Statistics Canada has released a new report that suggests the number of Canadian farms has declined while those that remain are forced to expand their operations to survive.

The new report entitled "Snapshot of Canadian Agriculture, The Financial Picture of Farms in Canada and Farming in Canada's CMAs" used data collected from the 2006 Census on Agriculture.

The report stated between 2001 and 2006 the number of census farms in Canada declined 7.1 per cent and the number of farm operators declined 5.5 per cent.

Since 1941, Canadian farms have declined steadily in Canada while the size of farms in the country has increased.

In 1996, the average farm was 608 acres and grew to 676 acres in 2001. According to 2006 data, the average farm is now nearly another eight per cent larger at 728 acres.

"If you ain't getting bigger, you ain't gonna make it," Alberta farmer Jim Brown told the Canadian Press.

Brown's farm has grown exceedingly from his original 140 acres plot he got from his father in 1947. Between wheat, barley, canola and hay, Brown and his son Neil now cultivate about 4,200 acres.

"It just kinda grew," Brown, 77, said. "The old guys, they'd look around and say somebody's gotta be crazy."

But Brown maintains it's not lunacy, it's survival that spurs the growth in size.

Statistics Canada found the decline of farms, along with the simultaneous growth of the remaining operations, was consistent throughout the agricultural industry.

Canada has 20 per cent fewer cattle farms than it did in 2001, although the average number of cattle and calves is up 13 per cent on farms.

The number of pig farmers has dropped by more than a quarter while the size of the average operation has grown 45 per cent, from 902 pigs to 1,308.

Brown says he doesn't expect the days of the small farm to ever return.

"Forty years ago it started getting bigger and doing this, and it's never quit," he said.

"My boy Neil, he'd buy more land right now."

Adapting to change

With increasing production costs and decreasing commodity prices, successful farming requires a niche market or a large operation with significant investments to remain profitable.

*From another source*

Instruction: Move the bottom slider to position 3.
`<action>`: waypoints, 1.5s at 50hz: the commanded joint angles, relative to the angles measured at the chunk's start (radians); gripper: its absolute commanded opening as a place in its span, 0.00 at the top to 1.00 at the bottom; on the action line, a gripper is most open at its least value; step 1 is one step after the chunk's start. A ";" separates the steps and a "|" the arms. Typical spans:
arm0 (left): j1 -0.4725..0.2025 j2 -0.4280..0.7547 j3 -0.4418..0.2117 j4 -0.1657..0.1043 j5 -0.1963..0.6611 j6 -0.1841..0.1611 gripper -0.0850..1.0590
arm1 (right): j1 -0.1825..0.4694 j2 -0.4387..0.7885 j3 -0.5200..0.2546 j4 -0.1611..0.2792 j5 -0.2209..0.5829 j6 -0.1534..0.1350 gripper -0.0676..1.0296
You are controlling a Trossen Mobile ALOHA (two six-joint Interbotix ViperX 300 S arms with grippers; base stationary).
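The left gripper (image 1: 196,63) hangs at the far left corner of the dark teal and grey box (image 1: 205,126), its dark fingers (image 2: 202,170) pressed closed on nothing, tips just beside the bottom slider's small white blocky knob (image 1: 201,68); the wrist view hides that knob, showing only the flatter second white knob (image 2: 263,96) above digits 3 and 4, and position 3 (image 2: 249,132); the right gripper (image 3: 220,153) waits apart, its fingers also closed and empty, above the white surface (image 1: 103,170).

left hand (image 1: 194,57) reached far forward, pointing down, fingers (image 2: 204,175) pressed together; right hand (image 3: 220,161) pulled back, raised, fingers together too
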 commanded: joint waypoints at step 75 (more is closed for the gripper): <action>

Aging farm operators are choosing to retire or move to less physically demanding operations and fewer members of the younger generation are taking up the responsibility of the family farm. The average farmer is now 52 years old.

As a result, Canadian farmers are forced to become more efficient, adaptable and have even started to look for work off the farm to supplement their income.

Larger farms are a big part of that increasing efficiency, Bruce Sommerville, the agricultural fieldman for the County of Kneehill, near Brown's farm, told the Canadian Press.

"The price of wheat hasn't changed a whole lot compared to the input costs," he said.

"You're not really making any more money per acre, so you have to farm more acres."

A farmer would have to make three times as much money per acre to reap the same level of profit that a farmer did 30 years ago, Sommerville explained.

Profits are not rising, so farms have to get bigger or farmers have to find outside work just to survive.

Nearly half of all farmers -- 48 per cent -- reported at least some income from outside employment in 2005, up from 45 per cent in 2000.

"Urban consumers may think that, because the same amount of land is being cultivated, Canada's agriculture sector is doing fine. But losing 20,000 people in just five years will have a huge impact on Canada's rural economy and rural community infrastructure," Bob Friesen, president of the Canadian Federation of Agriculture, said in a statement.

Ellery Smith grew up watching his father farm their land and eventually went into the business himself, but working the land couldn't provide enough income for his family.

"A minimum of 2,000 acres per family is what I've heard is needed to make it justifiable, with equipment upkeep and trying to stay with the times. We're a little shy," Smith told the Canadian Press.

Smith, 29, and his brothers took to Alberta's oil industry in an effort to build a different kind of business off of the land.

British Columbia showed 55 per cent of farmers working outside jobs, the highest number in Canada.

But the biggest increases since the last census in 2001 came in Alberta and Saskatchewan, where five per cent more farmers rely to some extent on off-farm paycheques.

The 2006 agricultural census counted 229,373 census farms as of May 16, 2006 with 327,060 farm operators, which represented an equivalent of 19,140 people.